Determine how many lines of the material below contain "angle". Report only that figure.
····················
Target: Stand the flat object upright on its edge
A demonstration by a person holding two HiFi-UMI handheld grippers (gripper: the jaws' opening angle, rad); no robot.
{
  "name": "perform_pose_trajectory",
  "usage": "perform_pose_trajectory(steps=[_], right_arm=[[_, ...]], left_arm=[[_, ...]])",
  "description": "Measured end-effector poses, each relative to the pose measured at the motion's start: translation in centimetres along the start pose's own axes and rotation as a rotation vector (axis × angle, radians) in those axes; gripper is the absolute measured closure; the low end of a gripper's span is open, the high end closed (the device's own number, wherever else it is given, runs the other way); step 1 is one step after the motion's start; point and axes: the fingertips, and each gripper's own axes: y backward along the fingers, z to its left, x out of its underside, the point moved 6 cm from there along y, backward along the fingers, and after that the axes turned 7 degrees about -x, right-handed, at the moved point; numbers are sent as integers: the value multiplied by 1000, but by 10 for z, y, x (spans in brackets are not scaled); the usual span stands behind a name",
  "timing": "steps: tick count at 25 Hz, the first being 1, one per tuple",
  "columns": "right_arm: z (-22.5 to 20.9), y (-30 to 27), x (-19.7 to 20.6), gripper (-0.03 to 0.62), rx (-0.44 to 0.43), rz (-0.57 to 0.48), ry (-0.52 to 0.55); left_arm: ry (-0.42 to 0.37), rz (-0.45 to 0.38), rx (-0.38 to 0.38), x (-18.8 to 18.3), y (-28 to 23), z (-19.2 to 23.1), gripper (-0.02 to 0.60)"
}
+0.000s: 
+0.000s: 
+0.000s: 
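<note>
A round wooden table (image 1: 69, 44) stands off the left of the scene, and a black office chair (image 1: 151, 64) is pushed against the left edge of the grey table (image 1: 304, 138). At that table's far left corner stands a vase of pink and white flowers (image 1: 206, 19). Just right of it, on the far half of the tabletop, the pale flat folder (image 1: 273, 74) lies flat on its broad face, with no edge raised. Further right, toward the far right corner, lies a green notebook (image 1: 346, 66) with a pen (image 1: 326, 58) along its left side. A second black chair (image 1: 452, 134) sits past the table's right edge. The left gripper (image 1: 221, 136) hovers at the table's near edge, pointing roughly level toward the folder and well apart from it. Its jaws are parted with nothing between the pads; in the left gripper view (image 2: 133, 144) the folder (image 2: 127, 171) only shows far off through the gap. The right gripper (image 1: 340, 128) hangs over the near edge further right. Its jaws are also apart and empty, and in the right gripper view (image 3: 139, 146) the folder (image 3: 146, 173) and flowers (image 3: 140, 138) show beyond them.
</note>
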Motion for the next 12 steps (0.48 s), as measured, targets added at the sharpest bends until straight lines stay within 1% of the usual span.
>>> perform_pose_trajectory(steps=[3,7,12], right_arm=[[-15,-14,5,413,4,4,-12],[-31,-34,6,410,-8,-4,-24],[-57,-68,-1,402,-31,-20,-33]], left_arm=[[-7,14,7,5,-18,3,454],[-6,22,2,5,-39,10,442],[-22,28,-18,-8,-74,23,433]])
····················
_Written reply:_
2